→ **What you should do**: An unchanged copy of each entry below is needed; keep the pictures out of it.

→ **Provided records**:
⁂

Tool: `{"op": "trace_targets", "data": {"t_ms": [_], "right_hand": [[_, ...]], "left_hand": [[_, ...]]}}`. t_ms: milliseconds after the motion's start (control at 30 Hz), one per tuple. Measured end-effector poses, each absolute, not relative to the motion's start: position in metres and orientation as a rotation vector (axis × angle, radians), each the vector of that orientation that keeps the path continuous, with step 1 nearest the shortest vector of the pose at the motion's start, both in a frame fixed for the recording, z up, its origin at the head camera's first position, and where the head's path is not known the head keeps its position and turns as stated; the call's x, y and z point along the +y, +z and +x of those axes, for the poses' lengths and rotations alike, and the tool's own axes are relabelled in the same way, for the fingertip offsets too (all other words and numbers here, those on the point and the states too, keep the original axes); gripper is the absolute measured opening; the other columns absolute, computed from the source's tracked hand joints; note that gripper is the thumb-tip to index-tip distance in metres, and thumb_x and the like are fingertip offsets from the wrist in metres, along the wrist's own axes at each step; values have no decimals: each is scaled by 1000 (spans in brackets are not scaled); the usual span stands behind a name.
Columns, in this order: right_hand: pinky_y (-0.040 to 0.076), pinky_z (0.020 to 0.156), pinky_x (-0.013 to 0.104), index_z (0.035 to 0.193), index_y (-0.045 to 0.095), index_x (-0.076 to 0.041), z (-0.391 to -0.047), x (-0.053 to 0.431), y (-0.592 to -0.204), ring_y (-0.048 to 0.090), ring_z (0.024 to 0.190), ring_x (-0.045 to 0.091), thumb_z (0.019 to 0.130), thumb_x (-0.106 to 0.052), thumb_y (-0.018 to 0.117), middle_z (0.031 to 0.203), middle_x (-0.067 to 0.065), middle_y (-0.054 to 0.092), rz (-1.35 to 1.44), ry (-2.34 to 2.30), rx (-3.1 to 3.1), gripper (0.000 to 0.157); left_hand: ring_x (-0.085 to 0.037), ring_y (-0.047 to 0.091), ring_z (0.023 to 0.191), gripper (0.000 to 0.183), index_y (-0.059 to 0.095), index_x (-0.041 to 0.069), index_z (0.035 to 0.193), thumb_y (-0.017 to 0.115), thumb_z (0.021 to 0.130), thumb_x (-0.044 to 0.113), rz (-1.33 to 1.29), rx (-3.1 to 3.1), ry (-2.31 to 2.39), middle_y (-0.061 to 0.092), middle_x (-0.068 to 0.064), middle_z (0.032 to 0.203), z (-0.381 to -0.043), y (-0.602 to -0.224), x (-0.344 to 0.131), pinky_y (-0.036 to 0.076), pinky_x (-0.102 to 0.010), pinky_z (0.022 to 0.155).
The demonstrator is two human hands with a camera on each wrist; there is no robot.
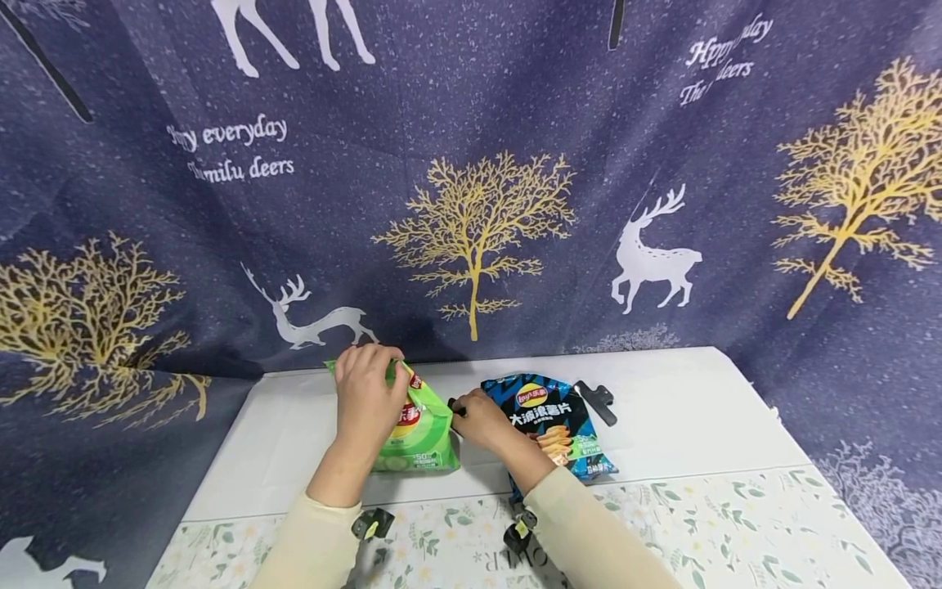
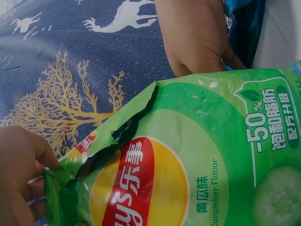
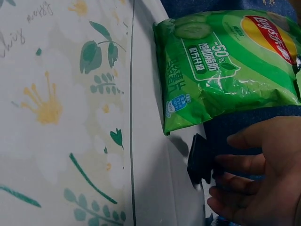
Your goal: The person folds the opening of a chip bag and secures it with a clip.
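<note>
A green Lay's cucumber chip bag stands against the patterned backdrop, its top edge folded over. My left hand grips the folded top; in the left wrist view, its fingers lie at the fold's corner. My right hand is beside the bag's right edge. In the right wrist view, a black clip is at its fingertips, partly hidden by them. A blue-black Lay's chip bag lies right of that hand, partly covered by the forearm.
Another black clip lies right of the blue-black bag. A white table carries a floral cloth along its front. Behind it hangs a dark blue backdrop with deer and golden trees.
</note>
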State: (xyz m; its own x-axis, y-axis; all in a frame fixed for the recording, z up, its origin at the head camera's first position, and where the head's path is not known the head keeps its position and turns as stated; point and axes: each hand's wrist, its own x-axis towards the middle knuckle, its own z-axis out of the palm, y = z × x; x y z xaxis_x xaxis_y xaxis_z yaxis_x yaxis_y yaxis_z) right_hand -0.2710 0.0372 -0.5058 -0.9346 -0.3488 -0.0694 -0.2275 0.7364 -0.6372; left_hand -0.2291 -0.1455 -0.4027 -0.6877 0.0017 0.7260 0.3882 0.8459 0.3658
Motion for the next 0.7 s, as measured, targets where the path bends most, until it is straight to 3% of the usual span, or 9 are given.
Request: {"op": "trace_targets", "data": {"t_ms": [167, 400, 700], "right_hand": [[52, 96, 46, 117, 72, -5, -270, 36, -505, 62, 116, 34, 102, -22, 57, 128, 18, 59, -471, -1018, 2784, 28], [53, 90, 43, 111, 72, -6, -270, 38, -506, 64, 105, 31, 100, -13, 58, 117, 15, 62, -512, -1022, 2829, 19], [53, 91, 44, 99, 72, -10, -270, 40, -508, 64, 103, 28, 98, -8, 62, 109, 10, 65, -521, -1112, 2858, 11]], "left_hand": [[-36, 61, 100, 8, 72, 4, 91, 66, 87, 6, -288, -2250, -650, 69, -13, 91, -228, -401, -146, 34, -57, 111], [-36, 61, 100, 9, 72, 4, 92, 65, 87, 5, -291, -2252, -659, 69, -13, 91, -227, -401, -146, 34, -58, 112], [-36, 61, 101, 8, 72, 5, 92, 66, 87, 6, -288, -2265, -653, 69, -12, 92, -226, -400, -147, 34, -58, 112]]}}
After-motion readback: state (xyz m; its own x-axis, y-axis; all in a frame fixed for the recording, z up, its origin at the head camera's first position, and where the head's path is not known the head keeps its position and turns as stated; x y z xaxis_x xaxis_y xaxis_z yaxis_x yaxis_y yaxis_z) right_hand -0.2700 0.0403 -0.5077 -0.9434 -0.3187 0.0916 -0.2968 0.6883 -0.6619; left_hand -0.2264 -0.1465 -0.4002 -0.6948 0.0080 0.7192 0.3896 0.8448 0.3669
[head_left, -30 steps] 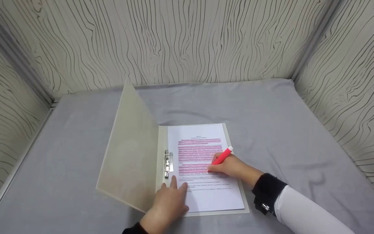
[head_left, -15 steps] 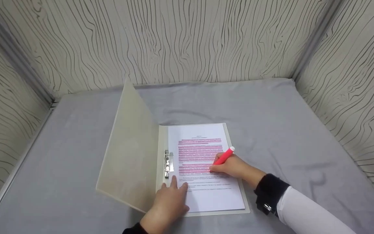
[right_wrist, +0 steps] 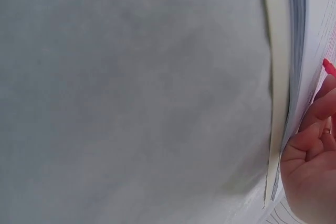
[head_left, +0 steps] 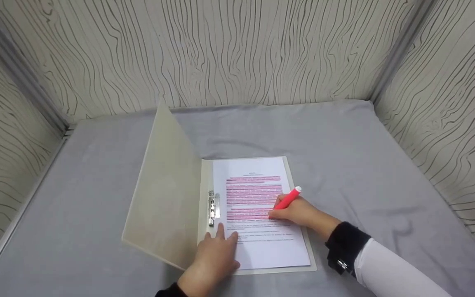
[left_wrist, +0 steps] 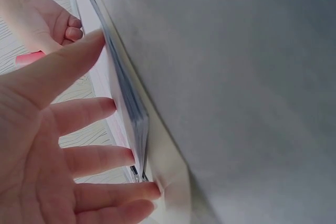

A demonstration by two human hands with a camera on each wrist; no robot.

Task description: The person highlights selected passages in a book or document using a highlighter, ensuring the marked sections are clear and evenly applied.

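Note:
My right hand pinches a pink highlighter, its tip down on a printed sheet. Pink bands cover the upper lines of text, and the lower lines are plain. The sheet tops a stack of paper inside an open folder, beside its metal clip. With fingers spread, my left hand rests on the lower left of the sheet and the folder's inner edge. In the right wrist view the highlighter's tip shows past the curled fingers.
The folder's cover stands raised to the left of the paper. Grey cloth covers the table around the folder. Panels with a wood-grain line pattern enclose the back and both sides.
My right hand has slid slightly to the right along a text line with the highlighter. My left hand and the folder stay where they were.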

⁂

→ **Output**:
Tool: `{"op": "trace_targets", "data": {"t_ms": [_], "right_hand": [[_, ...]], "left_hand": [[_, ...]]}}`. t_ms: milliseconds after the motion's start (control at 30 Hz), one per tuple. Measured end-effector poses, each absolute, not relative to the motion's start: position in metres and orientation as a rotation vector (axis × angle, radians), each the vector of that orientation that keeps the path continuous, with step 1 nearest the shortest vector of the pose at the motion's start, both in a frame fixed for the recording, z up, its origin at the head camera's first position, and where the head's path is not known the head keeps its position and turns as stated; the call's x, y and z point along the +y, +z and +x of those axes, for the poses' lengths and rotations alike, and the tool's own axes are relabelled in the same way, for the fingertip offsets too (all other words and numbers here, those on the point and the states too, keep the original axes); gripper is the absolute measured opening; the other columns absolute, computed from the source's tracked hand joints; note that gripper is the thumb-tip to index-tip distance in metres, and thumb_x and the like are fingertip offsets from the wrist in metres, along the wrist's own axes at each step; values have no decimals: each is scaled by 1000 (spans in brackets are not scaled); the usual span stands behind a name.
Columns, in this order: right_hand: pinky_y (-0.040 to 0.076), pinky_z (0.020 to 0.156), pinky_x (-0.013 to 0.104), index_z (0.035 to 0.193), index_y (-0.045 to 0.095), index_x (-0.076 to 0.041), z (-0.391 to -0.047), x (-0.053 to 0.431), y (-0.592 to -0.204), ring_y (-0.048 to 0.090), ring_z (0.024 to 0.190), ring_x (-0.045 to 0.091), thumb_z (0.019 to 0.130), thumb_x (-0.106 to 0.052), thumb_y (-0.018 to 0.117), middle_z (0.031 to 0.203), middle_x (-0.067 to 0.065), middle_y (-0.054 to 0.092), rz (-1.35 to 1.44), ry (-2.34 to 2.30), rx (-3.1 to 3.1), gripper (0.000 to 0.157); left_hand: ring_x (-0.085 to 0.037), ring_y (-0.047 to 0.091), ring_z (0.023 to 0.191), gripper (0.000 to 0.183), index_y (-0.059 to 0.095), index_x (-0.041 to 0.069), index_z (0.035 to 0.193), thumb_y (-0.017 to 0.115), thumb_z (0.021 to 0.130), thumb_x (-0.044 to 0.113), rz (-1.33 to 1.29), rx (-3.1 to 3.1), ry (-2.31 to 2.39), middle_y (-0.061 to 0.092), middle_x (-0.068 to 0.064), middle_z (0.032 to 0.203), z (-0.381 to -0.043), y (-0.602 to -0.224), x (-0.344 to 0.131), pinky_y (-0.036 to 0.076), pinky_x (-0.102 to 0.010), pinky_z (0.022 to 0.155).
The demonstrator is two human hands with a camera on each wrist; there is no robot.
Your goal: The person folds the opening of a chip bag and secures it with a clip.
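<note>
A green Lay's cucumber chip bag stands against the patterned backdrop, its top edge folded over. My left hand grips the folded top; in the left wrist view, its fingers lie at the fold's corner. My right hand is beside the bag's right edge. In the right wrist view, a black clip is at its fingertips, partly hidden by them. A blue-black Lay's chip bag lies right of that hand, partly covered by the forearm.
Another black clip lies right of the blue-black bag. A white table carries a floral cloth along its front. Behind it hangs a dark blue backdrop with deer and golden trees.
</note>
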State: (xyz m; its own x-axis, y-axis; all in a frame fixed for the recording, z up, its origin at the head camera's first position, and where the head's path is not known the head keeps its position and turns as stated; point and axes: each hand's wrist, its own x-axis towards the middle knuckle, its own z-axis out of the palm, y = z × x; x y z xaxis_x xaxis_y xaxis_z yaxis_x yaxis_y yaxis_z) right_hand -0.2710 0.0372 -0.5058 -0.9346 -0.3488 -0.0694 -0.2275 0.7364 -0.6372; left_hand -0.2291 -0.1455 -0.4027 -0.6877 0.0017 0.7260 0.3882 0.8459 0.3658
Motion for the next 0.7 s, as measured, targets where the path bends most, until it is straight to 3% of the usual span, or 9 are given.
Request: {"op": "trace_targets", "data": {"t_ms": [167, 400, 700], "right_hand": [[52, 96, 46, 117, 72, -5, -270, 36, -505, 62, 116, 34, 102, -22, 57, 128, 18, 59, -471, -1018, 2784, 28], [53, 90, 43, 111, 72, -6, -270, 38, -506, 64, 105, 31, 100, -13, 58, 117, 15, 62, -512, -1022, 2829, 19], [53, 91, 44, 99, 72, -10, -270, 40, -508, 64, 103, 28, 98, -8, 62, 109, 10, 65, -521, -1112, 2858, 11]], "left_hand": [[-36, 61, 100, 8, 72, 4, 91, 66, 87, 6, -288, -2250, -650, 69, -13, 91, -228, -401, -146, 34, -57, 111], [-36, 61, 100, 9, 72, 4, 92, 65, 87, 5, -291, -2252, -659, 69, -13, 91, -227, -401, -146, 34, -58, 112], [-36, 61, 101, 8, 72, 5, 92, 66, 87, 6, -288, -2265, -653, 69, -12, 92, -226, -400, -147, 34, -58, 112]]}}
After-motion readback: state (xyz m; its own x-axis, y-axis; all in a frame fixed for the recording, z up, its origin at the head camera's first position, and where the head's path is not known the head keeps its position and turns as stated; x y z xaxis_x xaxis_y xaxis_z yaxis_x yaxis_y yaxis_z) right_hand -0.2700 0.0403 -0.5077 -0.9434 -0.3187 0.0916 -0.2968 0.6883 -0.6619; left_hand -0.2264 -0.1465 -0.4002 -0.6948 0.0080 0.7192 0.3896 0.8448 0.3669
[head_left, -30 steps] 
[head_left, -15 steps] 
[right_wrist, +0 steps] 
[head_left, +0 steps] 
[left_wrist, +0 steps] 

A demonstration by two human hands with a camera on each wrist; no robot.

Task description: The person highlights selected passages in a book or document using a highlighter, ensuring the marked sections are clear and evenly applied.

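Note:
My right hand pinches a pink highlighter, its tip down on a printed sheet. Pink bands cover the upper lines of text, and the lower lines are plain. The sheet tops a stack of paper inside an open folder, beside its metal clip. With fingers spread, my left hand rests on the lower left of the sheet and the folder's inner edge. In the right wrist view the highlighter's tip shows past the curled fingers.
The folder's cover stands raised to the left of the paper. Grey cloth covers the table around the folder. Panels with a wood-grain line pattern enclose the back and both sides.
My right hand has slid slightly to the right along a text line with the highlighter. My left hand and the folder stay where they were.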

The exercise closes with this answer.